In a truly weird development, Fake Ibrahim supplies the answer, though of course his intentions were rather the opposite:
One year after the Israeli invasion of Gaza, people you were acquainted with continue to die at the border. In the past two weeks a foreign worker and three soldiers were killed: compare that to less than 30 Israeli deaths in the whole Qassam years. It looks like Cast Lead was a failure. How many Peretz's are you prepared to sacrifice before you admit that force alone won't bring you security?Whether the Gaza Operation was successful or not, it's still too early to know. It brought a year of calm, that's beyond argument; what happens now we don't know, but can hope that the calm will return. In either case, the answer to your question, Fake Ibrahim, is that we'll sacrifice as many people as we need to sacrifice, and for as long as it takes even if it be another century or two, but we won't give up. Or to put it more bluntly, we'll make every reasonable effort not to sacrifice anyone, but if needs be, we'll keep at it until the Palestinians decide the conflict is no longer worth the sacrifices it demands of them.
Yet the mystifying part of the story is that uninformed and malicious Fake Ibrahim gets it, while Sulzamn, who was here not long ago, and Friedman, whose profession it ought to be to know better, don't. Fake Ibrahim understands that we can't be enjoying the lack of peace and the losses of life this requires, while Friedman thinks
To put it another way, the collapse of the peace process, combined with the rise of the wall, combined with the rise of the Web, has made peacemaking with Palestinians much less of a necessity for Israel and much more of a hobby. Consciously or unconsciously, a lot more Israelis seem to believe they really can have it all: a Jewish state, a democratic state and a state in all of the Land of Israel, including the West Bank — and peace.Does the name Ehud Olmert ring a bell? He won an election here in 2006 by promising we'd leave the West Bank even without peace, and then in 2008 (September 2008: that's all of 18 months ago) offered the "moderate" Palestinians not only 100% of the West Bank but even East Jerusalem. The response? There never was one. Abu Mazen never responded, hoping (correctly, as it turned out) that Obama would be elected and he'd wring more concessions from Israel. (Well, he was right about Obama. It remains to see if Obama manages to deliver: I expect not).
Friedman's column - like most of the discourse about all the things the Israelis "must understand", is arrogant, uninformed, unintelligent, and coming from someone with his pay-grade, offensive. Israeli cab drivers and tomato merchants are better informed about the details of this area: and they have to be, since it's their lives, or the lives of their children, which will be lost if the wrong decisions are made - or more accurate, whenever the wrong decisions are made.

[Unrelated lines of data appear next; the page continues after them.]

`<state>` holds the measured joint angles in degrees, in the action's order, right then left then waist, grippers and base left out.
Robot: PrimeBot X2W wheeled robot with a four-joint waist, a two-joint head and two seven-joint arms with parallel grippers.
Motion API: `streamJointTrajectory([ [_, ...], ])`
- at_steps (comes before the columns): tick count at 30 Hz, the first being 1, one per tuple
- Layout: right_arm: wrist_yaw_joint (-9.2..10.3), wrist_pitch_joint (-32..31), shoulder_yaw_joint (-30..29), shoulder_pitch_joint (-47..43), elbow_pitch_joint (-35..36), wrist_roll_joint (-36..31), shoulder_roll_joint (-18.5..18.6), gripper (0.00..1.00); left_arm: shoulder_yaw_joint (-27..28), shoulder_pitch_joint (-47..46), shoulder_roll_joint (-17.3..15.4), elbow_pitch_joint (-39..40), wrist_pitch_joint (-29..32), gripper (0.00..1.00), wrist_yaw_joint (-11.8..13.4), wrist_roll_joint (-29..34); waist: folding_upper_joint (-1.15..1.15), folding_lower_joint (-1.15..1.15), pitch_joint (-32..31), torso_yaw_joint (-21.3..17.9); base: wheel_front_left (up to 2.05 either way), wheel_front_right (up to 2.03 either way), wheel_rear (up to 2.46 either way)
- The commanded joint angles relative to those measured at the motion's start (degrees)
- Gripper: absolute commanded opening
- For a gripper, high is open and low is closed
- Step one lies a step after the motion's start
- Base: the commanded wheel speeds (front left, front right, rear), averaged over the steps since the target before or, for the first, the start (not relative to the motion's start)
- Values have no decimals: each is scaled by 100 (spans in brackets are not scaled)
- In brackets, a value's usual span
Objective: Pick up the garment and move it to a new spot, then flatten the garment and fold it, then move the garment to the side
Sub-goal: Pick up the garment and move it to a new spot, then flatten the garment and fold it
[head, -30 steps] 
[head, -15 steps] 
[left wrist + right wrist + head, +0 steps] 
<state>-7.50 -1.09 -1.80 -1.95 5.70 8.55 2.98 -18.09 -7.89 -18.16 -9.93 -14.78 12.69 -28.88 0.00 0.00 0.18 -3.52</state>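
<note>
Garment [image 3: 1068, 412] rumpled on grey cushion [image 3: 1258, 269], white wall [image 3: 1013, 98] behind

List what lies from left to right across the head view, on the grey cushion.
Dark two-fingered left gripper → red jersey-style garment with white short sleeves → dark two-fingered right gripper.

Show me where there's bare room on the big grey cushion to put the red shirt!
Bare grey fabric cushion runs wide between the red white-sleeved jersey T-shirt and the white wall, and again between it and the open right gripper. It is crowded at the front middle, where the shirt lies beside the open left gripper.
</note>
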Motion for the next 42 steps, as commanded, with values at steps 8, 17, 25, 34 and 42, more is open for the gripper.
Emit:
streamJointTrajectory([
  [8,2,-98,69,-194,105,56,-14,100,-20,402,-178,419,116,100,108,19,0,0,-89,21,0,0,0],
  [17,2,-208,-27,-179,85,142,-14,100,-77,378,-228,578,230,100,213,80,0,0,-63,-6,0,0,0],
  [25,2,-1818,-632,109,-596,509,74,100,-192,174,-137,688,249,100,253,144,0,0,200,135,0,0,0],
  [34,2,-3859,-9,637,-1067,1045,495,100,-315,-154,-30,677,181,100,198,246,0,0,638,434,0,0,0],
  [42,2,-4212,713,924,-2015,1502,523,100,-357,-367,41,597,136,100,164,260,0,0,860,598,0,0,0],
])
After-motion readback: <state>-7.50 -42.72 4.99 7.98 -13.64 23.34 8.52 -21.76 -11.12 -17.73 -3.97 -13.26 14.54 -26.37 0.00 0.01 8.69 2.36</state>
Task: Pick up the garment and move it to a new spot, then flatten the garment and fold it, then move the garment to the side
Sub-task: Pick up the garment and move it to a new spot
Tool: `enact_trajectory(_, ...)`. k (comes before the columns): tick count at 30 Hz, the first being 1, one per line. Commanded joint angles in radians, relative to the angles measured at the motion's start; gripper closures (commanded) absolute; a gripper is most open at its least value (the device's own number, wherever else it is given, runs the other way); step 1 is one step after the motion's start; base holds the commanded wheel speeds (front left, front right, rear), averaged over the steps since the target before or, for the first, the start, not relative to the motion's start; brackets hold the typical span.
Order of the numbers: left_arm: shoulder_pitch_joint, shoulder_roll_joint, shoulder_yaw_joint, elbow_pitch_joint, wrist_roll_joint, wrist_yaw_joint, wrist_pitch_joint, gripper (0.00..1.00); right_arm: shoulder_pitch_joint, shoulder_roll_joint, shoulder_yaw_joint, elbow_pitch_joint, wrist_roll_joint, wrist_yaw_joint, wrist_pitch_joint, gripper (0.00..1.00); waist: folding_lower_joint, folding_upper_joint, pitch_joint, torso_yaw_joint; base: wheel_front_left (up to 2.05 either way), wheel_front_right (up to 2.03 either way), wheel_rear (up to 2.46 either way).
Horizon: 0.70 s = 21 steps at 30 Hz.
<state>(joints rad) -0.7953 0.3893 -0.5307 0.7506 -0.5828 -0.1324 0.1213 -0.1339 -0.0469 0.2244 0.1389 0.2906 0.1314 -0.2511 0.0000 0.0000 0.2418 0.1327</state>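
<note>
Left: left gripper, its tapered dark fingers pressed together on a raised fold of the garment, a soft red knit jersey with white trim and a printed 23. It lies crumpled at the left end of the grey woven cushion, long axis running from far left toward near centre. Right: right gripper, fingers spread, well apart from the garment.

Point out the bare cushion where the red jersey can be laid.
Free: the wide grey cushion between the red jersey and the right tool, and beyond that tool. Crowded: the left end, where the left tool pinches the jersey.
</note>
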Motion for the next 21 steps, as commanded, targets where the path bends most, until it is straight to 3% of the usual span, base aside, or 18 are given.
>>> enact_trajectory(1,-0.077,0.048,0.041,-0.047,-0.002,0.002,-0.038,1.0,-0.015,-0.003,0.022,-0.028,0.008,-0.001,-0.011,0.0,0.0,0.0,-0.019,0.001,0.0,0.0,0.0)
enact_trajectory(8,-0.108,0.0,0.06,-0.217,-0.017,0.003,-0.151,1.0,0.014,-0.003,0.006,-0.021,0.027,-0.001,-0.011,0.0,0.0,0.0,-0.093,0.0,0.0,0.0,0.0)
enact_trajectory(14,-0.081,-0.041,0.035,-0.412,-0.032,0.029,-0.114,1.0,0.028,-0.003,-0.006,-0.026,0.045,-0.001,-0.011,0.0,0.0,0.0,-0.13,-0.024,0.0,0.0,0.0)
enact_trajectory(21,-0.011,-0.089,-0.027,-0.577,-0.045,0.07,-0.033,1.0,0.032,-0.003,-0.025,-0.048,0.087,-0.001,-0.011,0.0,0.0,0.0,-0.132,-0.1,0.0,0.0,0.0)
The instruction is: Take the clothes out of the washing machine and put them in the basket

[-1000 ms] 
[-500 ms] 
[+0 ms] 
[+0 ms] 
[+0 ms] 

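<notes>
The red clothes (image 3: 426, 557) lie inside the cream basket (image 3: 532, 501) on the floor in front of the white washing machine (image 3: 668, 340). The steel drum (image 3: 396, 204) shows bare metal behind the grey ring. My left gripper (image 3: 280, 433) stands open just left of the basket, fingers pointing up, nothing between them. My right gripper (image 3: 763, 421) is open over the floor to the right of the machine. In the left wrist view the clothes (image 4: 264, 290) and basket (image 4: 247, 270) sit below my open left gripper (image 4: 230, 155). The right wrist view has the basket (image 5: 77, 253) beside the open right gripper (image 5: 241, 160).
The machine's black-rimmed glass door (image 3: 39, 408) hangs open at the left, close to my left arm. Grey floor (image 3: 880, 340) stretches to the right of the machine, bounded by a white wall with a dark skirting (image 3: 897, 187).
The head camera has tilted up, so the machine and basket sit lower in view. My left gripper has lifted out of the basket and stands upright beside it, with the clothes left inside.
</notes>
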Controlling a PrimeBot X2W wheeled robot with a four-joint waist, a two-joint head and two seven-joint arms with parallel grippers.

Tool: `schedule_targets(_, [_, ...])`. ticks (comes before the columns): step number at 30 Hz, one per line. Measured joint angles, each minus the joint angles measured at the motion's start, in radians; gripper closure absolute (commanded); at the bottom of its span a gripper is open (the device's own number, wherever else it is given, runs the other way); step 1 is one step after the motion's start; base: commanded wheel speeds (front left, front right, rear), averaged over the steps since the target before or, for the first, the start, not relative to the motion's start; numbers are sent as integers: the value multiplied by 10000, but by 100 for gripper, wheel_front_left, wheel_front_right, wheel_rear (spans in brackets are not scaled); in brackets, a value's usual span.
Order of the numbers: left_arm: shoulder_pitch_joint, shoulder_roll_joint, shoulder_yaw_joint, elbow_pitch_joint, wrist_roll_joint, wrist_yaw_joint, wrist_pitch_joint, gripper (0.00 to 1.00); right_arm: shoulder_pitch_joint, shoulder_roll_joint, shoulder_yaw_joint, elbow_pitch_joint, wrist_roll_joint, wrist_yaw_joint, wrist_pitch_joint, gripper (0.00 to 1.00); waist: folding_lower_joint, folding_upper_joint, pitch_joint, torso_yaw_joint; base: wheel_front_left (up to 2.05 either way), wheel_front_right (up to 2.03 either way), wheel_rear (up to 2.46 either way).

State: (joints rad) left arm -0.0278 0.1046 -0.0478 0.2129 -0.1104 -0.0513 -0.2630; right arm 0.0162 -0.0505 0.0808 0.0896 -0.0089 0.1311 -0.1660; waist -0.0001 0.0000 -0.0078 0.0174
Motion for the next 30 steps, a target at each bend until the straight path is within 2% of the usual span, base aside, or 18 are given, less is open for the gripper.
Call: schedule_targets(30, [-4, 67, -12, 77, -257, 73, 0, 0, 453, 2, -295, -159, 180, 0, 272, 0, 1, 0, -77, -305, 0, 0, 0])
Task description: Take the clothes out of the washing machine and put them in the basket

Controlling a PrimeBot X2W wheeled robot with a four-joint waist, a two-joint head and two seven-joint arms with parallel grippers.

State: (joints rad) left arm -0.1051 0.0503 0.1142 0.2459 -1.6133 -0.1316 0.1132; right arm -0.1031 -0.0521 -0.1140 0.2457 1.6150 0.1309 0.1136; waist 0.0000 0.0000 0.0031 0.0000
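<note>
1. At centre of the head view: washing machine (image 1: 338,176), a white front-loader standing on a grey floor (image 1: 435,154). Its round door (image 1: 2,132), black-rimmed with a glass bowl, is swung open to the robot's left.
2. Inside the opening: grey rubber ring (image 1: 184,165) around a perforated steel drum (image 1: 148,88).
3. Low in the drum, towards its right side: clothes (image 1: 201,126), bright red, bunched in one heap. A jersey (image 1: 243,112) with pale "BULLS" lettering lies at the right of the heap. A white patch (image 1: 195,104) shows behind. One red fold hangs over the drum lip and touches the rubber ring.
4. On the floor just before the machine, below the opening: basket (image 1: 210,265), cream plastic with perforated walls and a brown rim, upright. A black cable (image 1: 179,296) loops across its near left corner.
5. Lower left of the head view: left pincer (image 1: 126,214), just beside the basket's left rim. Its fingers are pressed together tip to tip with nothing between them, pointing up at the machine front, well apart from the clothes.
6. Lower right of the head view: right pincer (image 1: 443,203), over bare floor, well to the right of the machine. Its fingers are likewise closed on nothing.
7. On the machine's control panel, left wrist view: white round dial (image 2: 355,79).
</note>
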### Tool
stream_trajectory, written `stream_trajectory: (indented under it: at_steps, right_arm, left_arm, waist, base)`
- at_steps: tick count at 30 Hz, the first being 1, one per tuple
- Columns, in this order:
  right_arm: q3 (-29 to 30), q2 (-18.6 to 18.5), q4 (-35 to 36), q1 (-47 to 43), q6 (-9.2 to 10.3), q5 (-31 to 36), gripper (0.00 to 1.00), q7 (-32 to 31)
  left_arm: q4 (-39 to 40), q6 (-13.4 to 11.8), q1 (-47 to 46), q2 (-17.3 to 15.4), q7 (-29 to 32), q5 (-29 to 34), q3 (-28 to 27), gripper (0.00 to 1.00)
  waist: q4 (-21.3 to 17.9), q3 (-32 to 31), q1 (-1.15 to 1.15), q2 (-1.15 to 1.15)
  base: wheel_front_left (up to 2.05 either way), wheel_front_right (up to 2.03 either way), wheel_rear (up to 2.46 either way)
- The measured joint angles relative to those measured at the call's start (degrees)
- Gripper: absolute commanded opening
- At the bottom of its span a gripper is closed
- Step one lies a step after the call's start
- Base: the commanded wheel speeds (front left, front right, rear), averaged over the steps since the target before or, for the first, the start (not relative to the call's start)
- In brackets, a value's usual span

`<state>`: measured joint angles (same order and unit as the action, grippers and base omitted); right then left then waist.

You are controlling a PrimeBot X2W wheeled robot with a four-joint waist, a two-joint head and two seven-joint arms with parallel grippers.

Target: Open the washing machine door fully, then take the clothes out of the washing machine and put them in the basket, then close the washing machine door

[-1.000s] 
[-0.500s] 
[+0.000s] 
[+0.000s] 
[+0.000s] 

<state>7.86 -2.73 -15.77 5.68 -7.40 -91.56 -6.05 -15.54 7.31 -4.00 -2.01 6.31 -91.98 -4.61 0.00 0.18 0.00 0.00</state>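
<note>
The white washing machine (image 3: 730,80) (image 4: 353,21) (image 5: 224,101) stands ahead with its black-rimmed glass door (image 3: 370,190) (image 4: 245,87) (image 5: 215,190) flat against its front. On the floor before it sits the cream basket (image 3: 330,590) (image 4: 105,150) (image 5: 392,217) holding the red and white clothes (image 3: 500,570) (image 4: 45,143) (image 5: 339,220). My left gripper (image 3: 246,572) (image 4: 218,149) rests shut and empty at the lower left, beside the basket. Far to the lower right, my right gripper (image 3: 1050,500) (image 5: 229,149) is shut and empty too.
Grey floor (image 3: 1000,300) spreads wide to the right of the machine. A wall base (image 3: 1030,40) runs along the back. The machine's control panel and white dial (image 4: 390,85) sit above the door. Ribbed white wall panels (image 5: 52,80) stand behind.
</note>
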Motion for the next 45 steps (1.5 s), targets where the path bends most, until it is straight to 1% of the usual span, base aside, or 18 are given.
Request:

Newsflash for the ignoramusi, from the White House down: we understand our situation, and don't much like it. Sadly, all possible alternatives at this stage are worse. Those of you with true power, if there are any of you, might try to help by convincing the Palestinians to make a deal. But if you don't have that power - and you probably don't - then at least stop preachifying. It makes you look unserious.
As a former Lefty and current centrist, it pains me that you've got to go all the way to The Weekly Standard to find thoughtful descriptions of how destructive the Obama policies are, and how dangerous for the people who live here, but there you have it. Here. Then again, perhaps you don't need to go to the Weekly Standard. Simply read the mainstream, PA- ("Moderate")-controlled press. Here, translated into English.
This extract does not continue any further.